About this exercise:
Return only the lines running from the top of the entries to the line with "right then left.", inclusive, exactly as written.

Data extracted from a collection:
+++

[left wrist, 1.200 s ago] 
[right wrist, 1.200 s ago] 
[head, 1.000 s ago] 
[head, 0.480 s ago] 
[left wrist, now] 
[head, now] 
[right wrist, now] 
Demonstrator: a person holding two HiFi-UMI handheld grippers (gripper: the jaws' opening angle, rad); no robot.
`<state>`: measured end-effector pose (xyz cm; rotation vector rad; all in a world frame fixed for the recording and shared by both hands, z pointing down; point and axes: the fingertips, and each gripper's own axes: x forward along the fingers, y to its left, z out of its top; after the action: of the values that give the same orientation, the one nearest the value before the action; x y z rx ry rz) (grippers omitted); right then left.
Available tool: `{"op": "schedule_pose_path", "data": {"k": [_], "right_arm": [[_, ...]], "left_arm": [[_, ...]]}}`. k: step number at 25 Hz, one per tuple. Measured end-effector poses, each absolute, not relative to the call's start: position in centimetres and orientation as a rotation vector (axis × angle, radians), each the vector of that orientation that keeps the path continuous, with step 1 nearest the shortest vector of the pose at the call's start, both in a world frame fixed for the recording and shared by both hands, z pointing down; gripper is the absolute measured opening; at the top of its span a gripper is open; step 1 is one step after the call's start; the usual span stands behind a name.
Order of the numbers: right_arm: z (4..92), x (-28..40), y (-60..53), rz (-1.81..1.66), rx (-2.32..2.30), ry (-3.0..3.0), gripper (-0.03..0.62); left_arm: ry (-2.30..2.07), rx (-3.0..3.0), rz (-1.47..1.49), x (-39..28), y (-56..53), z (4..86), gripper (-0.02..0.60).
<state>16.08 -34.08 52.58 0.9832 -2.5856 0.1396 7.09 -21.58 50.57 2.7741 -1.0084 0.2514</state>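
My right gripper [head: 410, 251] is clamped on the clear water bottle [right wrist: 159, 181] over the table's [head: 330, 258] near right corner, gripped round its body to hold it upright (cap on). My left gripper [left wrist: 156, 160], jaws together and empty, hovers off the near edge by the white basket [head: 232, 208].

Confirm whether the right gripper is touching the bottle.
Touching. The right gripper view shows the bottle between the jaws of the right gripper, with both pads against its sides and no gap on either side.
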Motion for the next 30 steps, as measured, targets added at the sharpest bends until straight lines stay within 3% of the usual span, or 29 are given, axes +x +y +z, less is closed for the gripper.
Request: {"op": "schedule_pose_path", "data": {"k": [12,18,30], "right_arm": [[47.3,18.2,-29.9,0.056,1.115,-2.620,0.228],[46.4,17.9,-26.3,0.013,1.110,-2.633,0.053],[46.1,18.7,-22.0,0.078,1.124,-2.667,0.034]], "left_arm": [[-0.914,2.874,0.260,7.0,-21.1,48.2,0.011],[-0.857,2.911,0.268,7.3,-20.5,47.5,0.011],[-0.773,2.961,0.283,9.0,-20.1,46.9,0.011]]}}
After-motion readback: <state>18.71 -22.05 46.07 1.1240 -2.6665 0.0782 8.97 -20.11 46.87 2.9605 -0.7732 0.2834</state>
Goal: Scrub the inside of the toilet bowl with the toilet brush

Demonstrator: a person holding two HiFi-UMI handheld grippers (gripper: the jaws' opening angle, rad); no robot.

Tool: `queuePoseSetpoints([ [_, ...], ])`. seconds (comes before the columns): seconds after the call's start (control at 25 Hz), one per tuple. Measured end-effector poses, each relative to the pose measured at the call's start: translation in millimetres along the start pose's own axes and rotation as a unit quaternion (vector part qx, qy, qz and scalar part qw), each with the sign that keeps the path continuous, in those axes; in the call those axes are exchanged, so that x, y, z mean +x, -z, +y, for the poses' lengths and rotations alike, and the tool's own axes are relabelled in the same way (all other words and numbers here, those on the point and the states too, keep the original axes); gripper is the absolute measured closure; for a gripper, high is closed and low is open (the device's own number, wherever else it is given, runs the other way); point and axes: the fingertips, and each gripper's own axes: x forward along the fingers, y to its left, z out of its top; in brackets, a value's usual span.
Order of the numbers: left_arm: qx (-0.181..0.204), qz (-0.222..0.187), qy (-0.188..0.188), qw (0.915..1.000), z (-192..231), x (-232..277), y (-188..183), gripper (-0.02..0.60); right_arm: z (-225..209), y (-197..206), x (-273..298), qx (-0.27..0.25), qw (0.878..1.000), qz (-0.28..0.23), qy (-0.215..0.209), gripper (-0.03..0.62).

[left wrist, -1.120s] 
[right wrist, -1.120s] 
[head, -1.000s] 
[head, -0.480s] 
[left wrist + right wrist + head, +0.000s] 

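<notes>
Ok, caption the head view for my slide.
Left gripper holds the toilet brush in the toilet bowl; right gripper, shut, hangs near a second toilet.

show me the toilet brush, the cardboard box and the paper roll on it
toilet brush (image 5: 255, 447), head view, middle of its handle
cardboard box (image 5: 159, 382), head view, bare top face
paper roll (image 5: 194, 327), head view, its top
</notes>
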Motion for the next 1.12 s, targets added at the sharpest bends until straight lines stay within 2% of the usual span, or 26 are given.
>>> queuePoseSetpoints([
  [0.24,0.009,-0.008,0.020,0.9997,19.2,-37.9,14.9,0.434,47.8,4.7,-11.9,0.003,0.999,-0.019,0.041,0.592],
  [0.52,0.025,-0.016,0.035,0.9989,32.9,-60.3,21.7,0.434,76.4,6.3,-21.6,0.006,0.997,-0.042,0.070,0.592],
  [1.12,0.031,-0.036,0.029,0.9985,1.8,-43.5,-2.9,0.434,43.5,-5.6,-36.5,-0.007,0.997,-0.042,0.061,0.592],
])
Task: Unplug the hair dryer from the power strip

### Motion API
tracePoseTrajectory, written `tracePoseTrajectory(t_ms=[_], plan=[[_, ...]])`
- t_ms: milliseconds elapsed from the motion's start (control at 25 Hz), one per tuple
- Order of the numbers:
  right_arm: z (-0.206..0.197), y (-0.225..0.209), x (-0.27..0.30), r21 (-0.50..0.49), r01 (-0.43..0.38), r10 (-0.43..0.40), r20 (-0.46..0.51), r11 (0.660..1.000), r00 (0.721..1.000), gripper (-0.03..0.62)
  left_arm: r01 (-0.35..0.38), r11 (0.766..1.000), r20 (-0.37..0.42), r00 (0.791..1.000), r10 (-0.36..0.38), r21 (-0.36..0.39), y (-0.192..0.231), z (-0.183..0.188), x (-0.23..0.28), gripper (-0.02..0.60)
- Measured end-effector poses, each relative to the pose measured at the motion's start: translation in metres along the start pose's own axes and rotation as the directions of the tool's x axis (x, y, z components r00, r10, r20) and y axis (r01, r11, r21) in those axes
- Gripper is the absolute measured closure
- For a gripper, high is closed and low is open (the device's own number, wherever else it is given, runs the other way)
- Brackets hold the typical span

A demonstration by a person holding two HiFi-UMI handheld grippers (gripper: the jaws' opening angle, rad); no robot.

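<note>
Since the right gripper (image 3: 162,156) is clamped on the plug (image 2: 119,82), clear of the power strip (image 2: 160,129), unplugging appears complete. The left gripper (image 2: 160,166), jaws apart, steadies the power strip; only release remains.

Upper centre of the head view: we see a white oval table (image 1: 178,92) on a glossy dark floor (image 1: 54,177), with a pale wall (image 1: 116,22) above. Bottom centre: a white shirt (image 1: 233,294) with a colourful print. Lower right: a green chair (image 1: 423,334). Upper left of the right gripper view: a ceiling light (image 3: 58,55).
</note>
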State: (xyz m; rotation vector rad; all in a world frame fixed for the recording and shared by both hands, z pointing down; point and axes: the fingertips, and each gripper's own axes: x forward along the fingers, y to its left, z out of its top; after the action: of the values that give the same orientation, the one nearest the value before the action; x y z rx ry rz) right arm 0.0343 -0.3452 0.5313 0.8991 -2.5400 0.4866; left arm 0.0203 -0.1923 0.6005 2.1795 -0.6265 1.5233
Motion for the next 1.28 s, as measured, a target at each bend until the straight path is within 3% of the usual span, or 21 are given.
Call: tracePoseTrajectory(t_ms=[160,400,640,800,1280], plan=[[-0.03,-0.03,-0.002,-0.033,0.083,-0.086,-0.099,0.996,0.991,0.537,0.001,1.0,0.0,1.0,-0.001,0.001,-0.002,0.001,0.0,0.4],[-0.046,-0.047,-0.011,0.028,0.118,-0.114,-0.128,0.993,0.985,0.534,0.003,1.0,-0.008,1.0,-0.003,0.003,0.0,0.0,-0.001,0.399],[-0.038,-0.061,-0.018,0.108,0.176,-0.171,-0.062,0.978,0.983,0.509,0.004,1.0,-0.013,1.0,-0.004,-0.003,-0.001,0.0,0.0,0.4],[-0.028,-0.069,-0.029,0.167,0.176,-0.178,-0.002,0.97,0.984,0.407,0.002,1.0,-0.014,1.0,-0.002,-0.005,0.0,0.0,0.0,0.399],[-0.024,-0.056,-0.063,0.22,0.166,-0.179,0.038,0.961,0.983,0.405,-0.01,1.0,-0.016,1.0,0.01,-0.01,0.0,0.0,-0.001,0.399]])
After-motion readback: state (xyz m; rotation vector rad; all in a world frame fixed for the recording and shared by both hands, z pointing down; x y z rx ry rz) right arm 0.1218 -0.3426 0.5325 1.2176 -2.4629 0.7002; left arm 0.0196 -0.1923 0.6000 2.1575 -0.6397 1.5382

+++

Result for this exercise:
[left wrist, 1.200 s ago] 
[right wrist, 1.200 s ago] 
[head, 1.000 s ago] 
[head, 0.480 s ago] 
[left wrist, now] 
[head, now] 
[right wrist, now] 
Demonstrator: a person holding two HiFi-UMI handheld grippers (gripper: the jaws' opening angle, rad); no robot.
`<state>`: measured end-effector pose (xyz cm; rotation vector rad; all in a world frame fixed for the recording and shared by both hands, z pointing down; point and axes: the fingertips, and each gripper's own axes: x forward along the fingers, y to its left, z out of its top; after the action: of the values that give the same orientation, the one nearest the value before the action; x y z rx ry rz) (grippers omitted); right then left.

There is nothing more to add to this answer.